The Millses lived in a nice home east of Kent on the way to Maple Valley. There were flowers in the yard, along with a miniature windmill and a brightly painted totem pole. They attended the Church of God in Christ on Capital Hill in Seattle several times a week. The services were four or five hours long, and Garrett and Opal often grew restive and bored. “We weren’t allowed to move. We had to just sit there,” Garrett said. After that, they were very active in the Assembly of God church in Kent.

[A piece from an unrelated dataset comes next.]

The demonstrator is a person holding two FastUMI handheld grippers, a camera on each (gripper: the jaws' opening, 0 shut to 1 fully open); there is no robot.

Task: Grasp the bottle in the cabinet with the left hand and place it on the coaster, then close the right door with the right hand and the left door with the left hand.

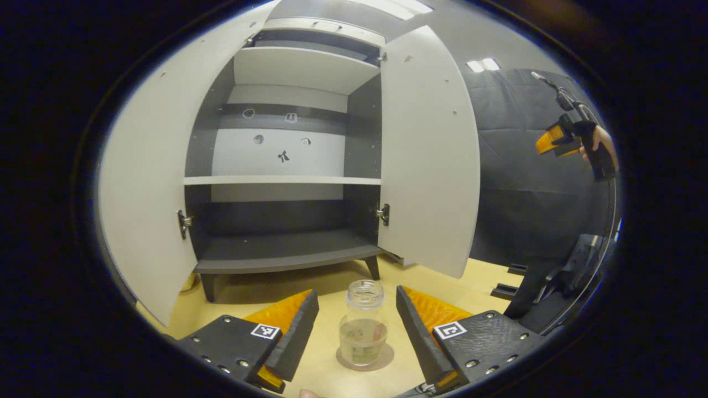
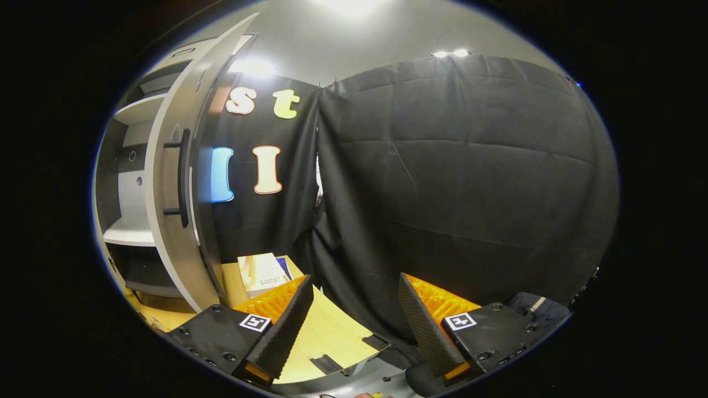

Elementary school at Cedar Valley was a pretty good time for Garrett and Opal. Their closest friends from the fourth grade on were their neighbors’ children—Doris Davis for Opal and Eugene Smith for Garrett. The families sometimes took each other’s children on trips, and the Mills children were always welcome next door. Robert Mills owned campers over the years and they explored the western states for their vacations. Being mixed-race wasn’t really an issue during Garrett and Opal’s Cedar Valley school years.
In 1973–74, Robert Mills was a den father for Boy Scouts and Kathy a Brownie mother. Garrett and Opal had their picture in the Kent Journal after they raised close to a thousand dollars in a Variety Club benefit to help pediatric heart patients.